Objective
Cholesteatoma and otitis media are two of the most common middle ear diseases, of which the treatment principles are different, making the differentiation between them of significant importance. Both chronic suppurative otitis media (CSOM) and middle ear cholesteatoma (MEC) can appear on CT images as low-density soft tissue-like masses partially filling the middle ear and mastoid cavities. However, typical CT imaging of MEC may show progressive destruction of auditory structures and adjacent cranial bones. Compared to high-resolution CT (HRCT), ultra-high-resolution CT (U-HRCT) offers inherent continuity and a more detailed display of the fine structures of the middle ear. This study proposes a "cloud-edge" collaborative training framework for middle ear disease classification that exploits temporal bone U-HRCT imaging data. By integrating the YOLO recognition algorithm, this framework aims to achieve auxiliary classification of MEC and CSOM based on U-HRCT images.
Design:
In the cloud-edge collaborative framework, the edge devices acquire U-HRCT imaging data and perform auxiliary classification of middle ear diseases using image recognition and inference techniques. The imaging data collected by the edge devices are transmitted to the cloud, where a unified model training process is executed, and the model containers are then deployed to the edge devices for future auxiliary diagnosis. The framework employed Mixup and Mosaic methods for data augmentation to enhance model robustness and improve generalization performance.

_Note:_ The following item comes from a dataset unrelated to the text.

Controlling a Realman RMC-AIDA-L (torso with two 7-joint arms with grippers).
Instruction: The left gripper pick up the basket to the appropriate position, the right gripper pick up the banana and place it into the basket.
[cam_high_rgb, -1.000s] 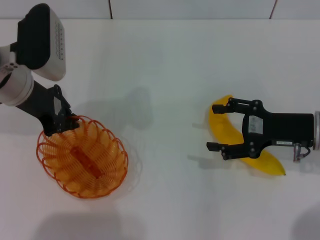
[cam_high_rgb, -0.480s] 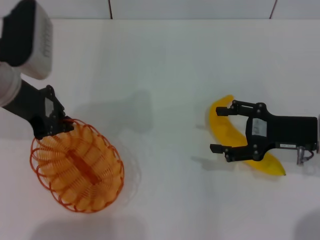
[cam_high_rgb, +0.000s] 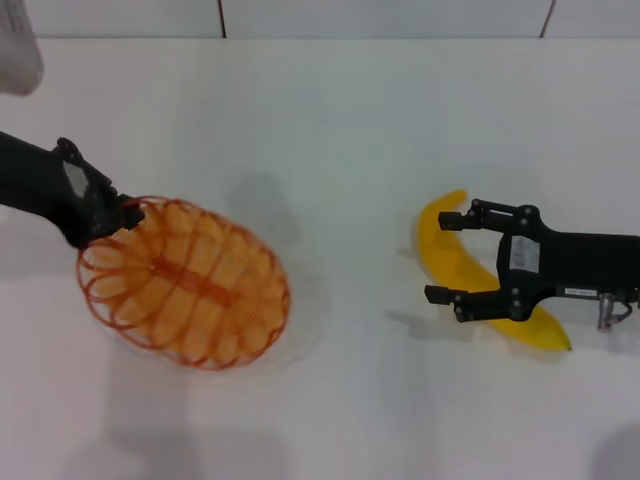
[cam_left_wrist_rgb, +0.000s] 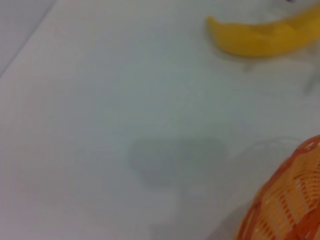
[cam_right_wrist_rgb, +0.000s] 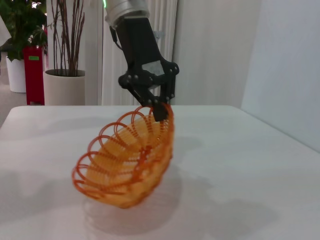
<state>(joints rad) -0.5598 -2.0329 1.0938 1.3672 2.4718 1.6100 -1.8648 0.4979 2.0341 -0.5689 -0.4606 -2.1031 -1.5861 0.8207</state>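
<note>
Basket (cam_high_rgb: 185, 283) swung rightward (lifted, tilted), left claw (cam_high_rgb: 118, 214) clamping rim; right claw (cam_high_rgb: 452, 255) spread.

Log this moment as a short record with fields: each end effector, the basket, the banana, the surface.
left end effector: shut on the basket rim, at the table's left
basket: orange wire, tilted, held by one end of its rim, nothing in it
right end effector: open, one finger on each side of the banana
banana: yellow, lying on the table, outside the basket
table: white
</note>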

The object detection models of the You Only Look Once (YOLO) family was used, and the final model selection was made based on their performance.
Results
This study found that this cloud-edge collaborative framework can effectively classify temporal bone U-HRCT imaging data for MEC and CSOM. In the test set, the framework successfully collected real CT image data, performed data processing and conducted model training as designed. Eventually, multiple models were trained, with different levels of detection ability assessed by selected metrics, allowing for trade-offs in model selection considering computation time and accuracy. The selected model was then deployed to the edge, where they performed auxiliary classification tasks at the edge device.
Conclusions
This study discussed the significance of temporal bone U-HRCT imaging in the diagnosis of CSOM and MEC and proposed a cloud-edge collaborative model training framework for auxiliary classification from U-HRCT imaging data. This approach maximizes the utility of the data, fully leverages the diversity of image recognition algorithms, and ensures a high level of accuracy in classification.